* _GOAL OF THE EXERCISE_
Take the entries below and print only the lines from the one with "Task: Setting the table" through the one with "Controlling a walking", exactly as they stand, both ends included.

Dataset items:
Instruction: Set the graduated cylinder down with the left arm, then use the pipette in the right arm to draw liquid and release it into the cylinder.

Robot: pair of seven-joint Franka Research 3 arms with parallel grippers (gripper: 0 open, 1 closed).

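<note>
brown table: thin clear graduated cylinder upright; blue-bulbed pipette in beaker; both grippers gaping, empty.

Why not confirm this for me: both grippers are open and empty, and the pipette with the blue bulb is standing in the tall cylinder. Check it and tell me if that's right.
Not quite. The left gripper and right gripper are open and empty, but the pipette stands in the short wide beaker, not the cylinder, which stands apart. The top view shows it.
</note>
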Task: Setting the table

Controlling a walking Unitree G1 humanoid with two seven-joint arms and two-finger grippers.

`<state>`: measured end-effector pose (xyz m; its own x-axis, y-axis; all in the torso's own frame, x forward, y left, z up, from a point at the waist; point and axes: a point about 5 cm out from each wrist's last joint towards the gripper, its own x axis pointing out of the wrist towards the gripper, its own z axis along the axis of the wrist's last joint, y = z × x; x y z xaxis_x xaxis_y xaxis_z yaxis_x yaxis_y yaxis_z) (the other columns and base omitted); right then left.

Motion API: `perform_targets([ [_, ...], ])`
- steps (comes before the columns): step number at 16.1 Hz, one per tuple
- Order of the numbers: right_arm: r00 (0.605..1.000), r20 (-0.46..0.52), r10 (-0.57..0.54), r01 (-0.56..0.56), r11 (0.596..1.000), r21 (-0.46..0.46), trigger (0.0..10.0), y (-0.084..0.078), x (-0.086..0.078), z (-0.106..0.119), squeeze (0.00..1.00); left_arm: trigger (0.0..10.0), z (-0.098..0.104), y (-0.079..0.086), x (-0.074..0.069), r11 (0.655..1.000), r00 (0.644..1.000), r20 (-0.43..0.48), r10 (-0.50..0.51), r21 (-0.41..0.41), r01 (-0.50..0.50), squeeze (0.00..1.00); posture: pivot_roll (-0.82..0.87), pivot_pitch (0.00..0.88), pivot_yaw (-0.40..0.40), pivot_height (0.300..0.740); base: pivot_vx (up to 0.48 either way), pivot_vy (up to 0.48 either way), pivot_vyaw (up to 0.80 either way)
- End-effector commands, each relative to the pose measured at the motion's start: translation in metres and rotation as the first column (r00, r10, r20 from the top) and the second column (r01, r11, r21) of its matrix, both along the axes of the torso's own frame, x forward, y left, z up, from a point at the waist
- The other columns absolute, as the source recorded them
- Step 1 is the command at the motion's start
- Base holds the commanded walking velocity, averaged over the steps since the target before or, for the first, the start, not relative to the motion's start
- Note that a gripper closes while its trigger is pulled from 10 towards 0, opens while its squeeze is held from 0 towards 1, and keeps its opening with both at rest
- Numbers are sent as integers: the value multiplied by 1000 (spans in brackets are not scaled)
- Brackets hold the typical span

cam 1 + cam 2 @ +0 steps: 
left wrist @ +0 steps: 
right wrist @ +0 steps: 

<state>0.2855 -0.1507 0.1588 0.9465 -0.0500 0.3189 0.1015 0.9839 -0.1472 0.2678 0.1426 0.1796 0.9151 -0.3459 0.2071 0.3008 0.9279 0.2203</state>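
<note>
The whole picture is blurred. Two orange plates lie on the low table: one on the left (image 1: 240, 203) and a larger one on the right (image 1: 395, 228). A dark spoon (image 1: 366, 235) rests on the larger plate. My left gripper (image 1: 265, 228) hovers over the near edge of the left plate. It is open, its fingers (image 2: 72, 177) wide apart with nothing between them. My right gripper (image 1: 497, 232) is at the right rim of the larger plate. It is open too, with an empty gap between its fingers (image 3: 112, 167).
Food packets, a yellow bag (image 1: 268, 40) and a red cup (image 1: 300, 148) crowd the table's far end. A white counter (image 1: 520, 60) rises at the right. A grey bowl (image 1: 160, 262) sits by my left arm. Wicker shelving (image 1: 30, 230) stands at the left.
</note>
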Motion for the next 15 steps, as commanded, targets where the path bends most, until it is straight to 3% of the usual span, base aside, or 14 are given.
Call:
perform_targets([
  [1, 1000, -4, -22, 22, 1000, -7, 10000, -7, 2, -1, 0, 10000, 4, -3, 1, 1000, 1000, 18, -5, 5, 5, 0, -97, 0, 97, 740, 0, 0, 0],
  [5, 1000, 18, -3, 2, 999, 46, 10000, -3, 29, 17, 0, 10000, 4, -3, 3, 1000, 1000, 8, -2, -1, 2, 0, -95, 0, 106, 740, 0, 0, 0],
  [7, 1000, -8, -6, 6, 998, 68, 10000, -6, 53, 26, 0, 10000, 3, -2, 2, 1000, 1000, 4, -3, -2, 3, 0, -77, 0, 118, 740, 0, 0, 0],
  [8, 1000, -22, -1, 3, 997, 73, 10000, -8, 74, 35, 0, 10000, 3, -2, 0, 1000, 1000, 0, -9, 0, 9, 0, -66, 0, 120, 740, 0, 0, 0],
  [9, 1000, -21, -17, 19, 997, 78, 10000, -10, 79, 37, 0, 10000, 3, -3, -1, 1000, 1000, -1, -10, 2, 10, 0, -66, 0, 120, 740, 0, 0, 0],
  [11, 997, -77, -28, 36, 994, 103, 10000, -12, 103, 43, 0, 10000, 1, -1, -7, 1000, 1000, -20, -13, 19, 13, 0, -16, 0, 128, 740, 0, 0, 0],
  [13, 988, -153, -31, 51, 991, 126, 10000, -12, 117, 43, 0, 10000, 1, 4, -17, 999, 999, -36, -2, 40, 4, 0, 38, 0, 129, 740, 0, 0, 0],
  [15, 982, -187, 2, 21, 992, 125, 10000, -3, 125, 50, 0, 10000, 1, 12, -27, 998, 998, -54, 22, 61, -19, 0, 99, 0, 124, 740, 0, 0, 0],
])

* _ANSWER AREA_
Task: Setting the table

Controlling a walking Unitree G1 humanoid with two seven-joint arms and two-finger grippers.

That finishes the exercise.